Смятения народов в США, спусковым крючком для которых послужило дурное обращении полицейского Шовена с недостаточно социабельным афроамериканцем Флойдом, приведшее к смерти последнего, приобрели всеамериканский размах.
Грабежи, поджоги, погромы и насилие — все в знак протеста против полицейского произвола — распространились от Восточного побережья до Западного и от Мексиканского залива до канадской границы. Для борьбы с бунтом в 21 штатах задействована Национальная гвардия. Президента Трампа по протоколам безопасности на несколько часов спрятали в бункер.
Устроенный Шовеном шовинизм зримо начинает перерастать в революцию. Чем она кончится, никто не знает — первая русская революция (как она именовалась в советской историографии), или смута 1905-1907 годов (так она именовалась в охранительной традиции), была все же подавлена, и до сокрушительного катаклизма дело тогда не дошло. Но и 1905 год принес немалый ущерб империи.
Самое же главное — это брутальный характер бархатной революции. Бархат начинает зримо приобретать фактуру крупнозернистого наждака.

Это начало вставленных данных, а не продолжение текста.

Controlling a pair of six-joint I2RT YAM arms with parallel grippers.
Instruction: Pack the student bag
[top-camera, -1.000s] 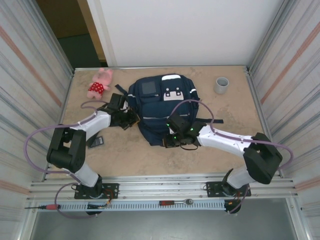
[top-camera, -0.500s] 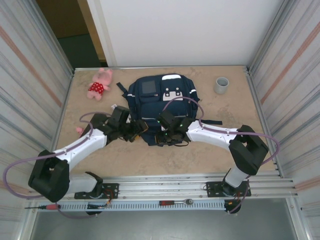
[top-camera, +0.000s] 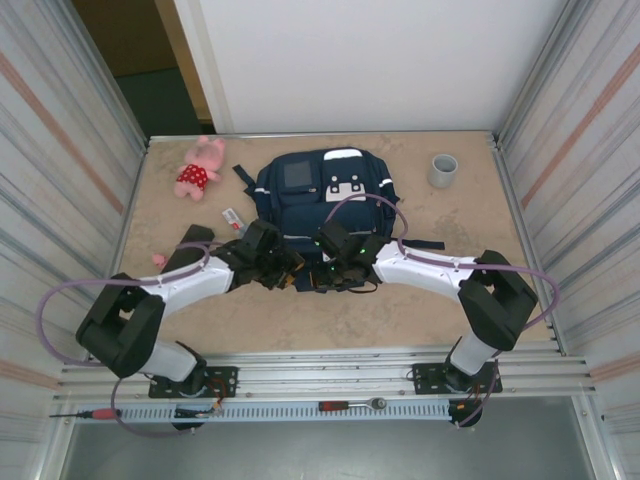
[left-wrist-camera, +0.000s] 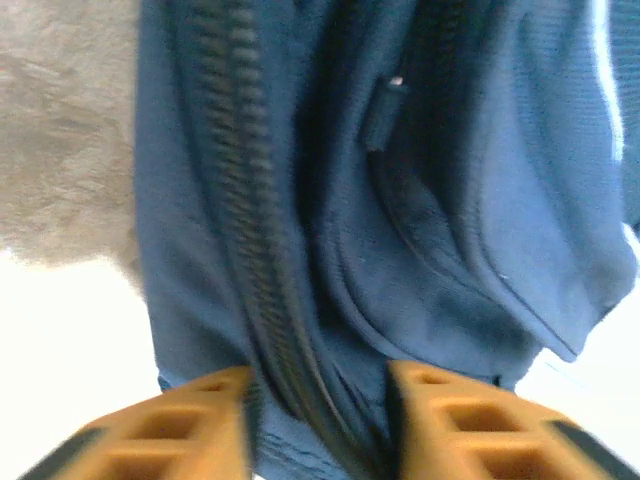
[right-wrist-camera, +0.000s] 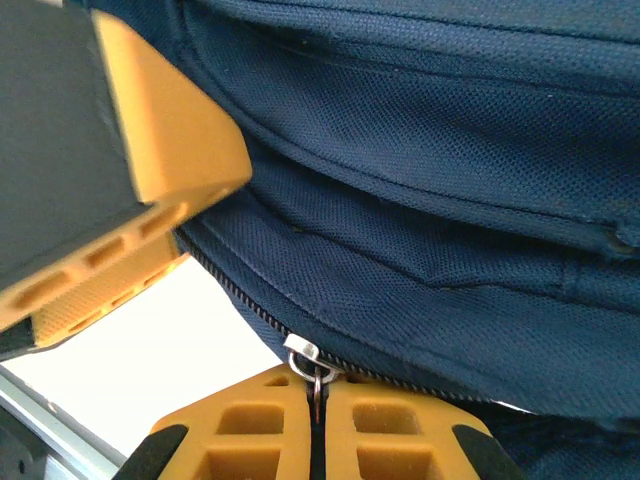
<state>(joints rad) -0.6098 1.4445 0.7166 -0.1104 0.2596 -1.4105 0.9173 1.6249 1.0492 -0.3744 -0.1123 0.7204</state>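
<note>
Up close, right gripper (right-wrist-camera: 318, 400) pinches the student bag's (top-camera: 320, 195) zipper pull (right-wrist-camera: 305, 356); left gripper (left-wrist-camera: 318, 380) straddles the zipper (left-wrist-camera: 240, 200), grip unclear; cup (top-camera: 443, 170) at desk's (top-camera: 300, 322) far-right corner.

We count one student bag (top-camera: 325, 200) on one bench (top-camera: 450, 290). Left of the bag lie one pink plush toy (top-camera: 200, 166), one small white-and-red tube (top-camera: 233, 218) and one small pink bit (top-camera: 158, 261). Right of the bag stands one grey cup (top-camera: 443, 170). At the bag's near edge we count two grippers, the left gripper (top-camera: 290, 272) and the right gripper (top-camera: 322, 275). Nearer than the bag lie two tools: one screwdriver (top-camera: 85, 412) and one ratchet (top-camera: 352, 404).
</note>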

Тут, конечно, нет ничего особенно нового. Французские революции 1789-1794 годов, 1830 года, 1848 года — все сопровождались грабежами и насилием. "С дворцов срывая крыши, чернь рвалась к добыче вожделенной". Тюильри был капитально разграблен и в 1792-м, и в 1830-м, и в 1848 году, а при Парижской коммуне 1871 года и вовсе сожжен. Да и в других странах было не лучше. Негры, борющиеся против произвола, и вышедшие с ними плечом к плечу белые американские либералы с молотовскими коктейлями действовали в рамках старинной традиции.
Прежде эксцессы революционной борьбы рассматривались как нечто само собой разумеющееся. "Революция — не тротуар Невского проспекта", "Насилие — повивальная бабка истории", "У нас будет и смута, и пьяные мужики с дубьем". Однако — "Слушайте музыку революции".
Но со временем вкус к таким эксцессам стал несколько утрачиваться, тем более что в ряде случаев такая родовая травма носила долгоиграющий характер. "Лихо косой только первый взмах сделать".
И уж с потребностями саморекламы случаи острой борьбы с поджогами и грабежами плохо сообразовывались. Это относится практически ко всем странам, но сугубо и трегубо — к Америке, объявившей себя Сияющим Городом на Холме, несущим свет свободы и демократии всему миру.
Ответом на такое противоречие стало учение о бархатных, они же ненасильственные, революциях. Удрученные злоупотреблениями власти, бархатные, они же оранжевые, революционеры выходят на улицы, бессильный противостоять массовому порыву режим капитулирует, учреждается власть новая, настает всеобщая фисгармония, а равно музыка революции — и никаких пьяных мужиков с дубьем. Методическая брошюра Джина Шарпа как раз пропагандировала этот светлый путь.
Но когда дело дошло до практического внедрения построений Шарпа в американский быт, вышло не очень ладно. Вместо вышедших на улицы добродетельных граждан США, властно скандирующих: "Смирись перед великим народом!", получился форменный сумбур вместо музыки и вообще черт знает что.
Причем вышли американцы, то есть люди, живущие в самой свободной и процветающей стране мира, люди, которым присуща самая высокая и сознательная гражданственность, — в противном случае какой же этот Сияющий Город?
Но если у людей высшего сорта, обильно наделенных всеми добродетелями, получается такое антиобщественное и крайне маловысокохудожественное зрелище, то какое же зрелище получится в других странах, когда на улицы выйдут люди, не столь услажденные свободой и процветанием и даже отягощенные тысячелетним рабством?
Когда возникают такого рода опасения, вирусологи, например, сперва испытывают изобретенное ими чудодейственное средство на собачках или иной живности. Если вольнолюбивые граждане США добровольно взяли на себя роль подопытных собачек, честь им и хвала. А равно благодарность других народов: ведь отрицательный результат испытаний — тоже результат.